Este nuevo episodio de abuso de la fuerza pública contra la ciudadanía se da en medio de un panorama enrarecido desde hace dos semanas, cuando dos policías fueron grabados en un video que se hizo viral golpeando y aplicando descargas eléctricas al ciudadano Javier Ordóñez, quien dos horas después de ser conducido a un CAI de Bogotá, apareció muerto por consecuencia de la golpiza que le propinaron. Por estos hechos, el ministro de Defensa, Carlos Holmes Trujillo, y la Policía, pidieron perdón al país.

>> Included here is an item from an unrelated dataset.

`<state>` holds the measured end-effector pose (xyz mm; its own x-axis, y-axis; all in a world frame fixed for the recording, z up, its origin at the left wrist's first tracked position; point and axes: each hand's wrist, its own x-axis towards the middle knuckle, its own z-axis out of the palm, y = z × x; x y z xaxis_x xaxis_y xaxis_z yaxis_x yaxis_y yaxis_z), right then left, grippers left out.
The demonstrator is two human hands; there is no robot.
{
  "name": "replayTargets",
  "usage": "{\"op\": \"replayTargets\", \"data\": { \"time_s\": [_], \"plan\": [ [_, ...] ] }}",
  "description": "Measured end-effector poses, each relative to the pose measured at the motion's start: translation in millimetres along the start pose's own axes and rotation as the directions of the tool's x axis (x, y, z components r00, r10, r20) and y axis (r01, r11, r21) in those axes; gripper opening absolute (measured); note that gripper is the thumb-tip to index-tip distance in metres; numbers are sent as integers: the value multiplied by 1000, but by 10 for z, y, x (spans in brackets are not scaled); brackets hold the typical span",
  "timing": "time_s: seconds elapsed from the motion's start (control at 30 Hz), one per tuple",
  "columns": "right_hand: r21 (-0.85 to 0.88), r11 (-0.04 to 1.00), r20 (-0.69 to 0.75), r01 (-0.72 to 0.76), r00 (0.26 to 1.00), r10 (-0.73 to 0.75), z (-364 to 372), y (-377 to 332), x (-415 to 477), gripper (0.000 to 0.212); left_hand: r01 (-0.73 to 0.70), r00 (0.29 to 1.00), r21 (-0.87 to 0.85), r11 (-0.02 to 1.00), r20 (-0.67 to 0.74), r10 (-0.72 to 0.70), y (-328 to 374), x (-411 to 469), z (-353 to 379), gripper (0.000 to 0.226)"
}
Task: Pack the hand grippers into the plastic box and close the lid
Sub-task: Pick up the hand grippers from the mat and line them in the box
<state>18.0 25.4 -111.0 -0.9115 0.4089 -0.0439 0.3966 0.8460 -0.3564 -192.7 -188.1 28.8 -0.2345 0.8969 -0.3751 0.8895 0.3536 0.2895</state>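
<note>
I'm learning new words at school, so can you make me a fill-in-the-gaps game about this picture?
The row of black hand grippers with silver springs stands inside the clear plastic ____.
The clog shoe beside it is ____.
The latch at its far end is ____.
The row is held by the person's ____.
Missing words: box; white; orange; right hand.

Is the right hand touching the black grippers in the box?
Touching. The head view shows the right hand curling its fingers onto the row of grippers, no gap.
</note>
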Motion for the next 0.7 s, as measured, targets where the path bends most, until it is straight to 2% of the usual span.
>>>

Ante esto, multitudinarias protestas se produjeron en todo el país y en dos días resultaron asesinadas 13 personas en el centro del país, todas con armas de fuego. La justicia investiga a varios policías que habrían disparado sus armas de fuego al tiempo que fueron capturadas cuatro aparentes vándalos señalados de haber sido coordinados por las disidencias de las Farc. El ELN, además, admitió haber participado en las manifestaciones que dejaron 77 CAI averiados y 33 incinerados en la capital.

A todo esto se sumó un fallo del martes pasado de la Corte Suprema de Justicia que pone de presente los excesos de la fuerza pública durante las manifestaciones del paro nacional en 2019, donde fue asesinado por un miembro del Esmad el estudiante Dilan Cruz.

Por eso, la Corte ordenó al ministro de Defensa pedir perdón y suspender el uso de la escopeta de perdigones de plomo calibre 12 con la que fue impactado el joven. No obstante, Trujillo se abstuvo de presentar las disculpas públicas el pasado miércoles y, luego, el pasado jueves, cuando vencía el término dispuesto por la providencia para asumir la responsabilidad, «reiteró» el perdón de hace dos semanas por el caso Ordóñez, ante lo que varios sectores y analistas aseguraron que el ministro incurrió en desacato de la sentencia y que no se ha disculpado.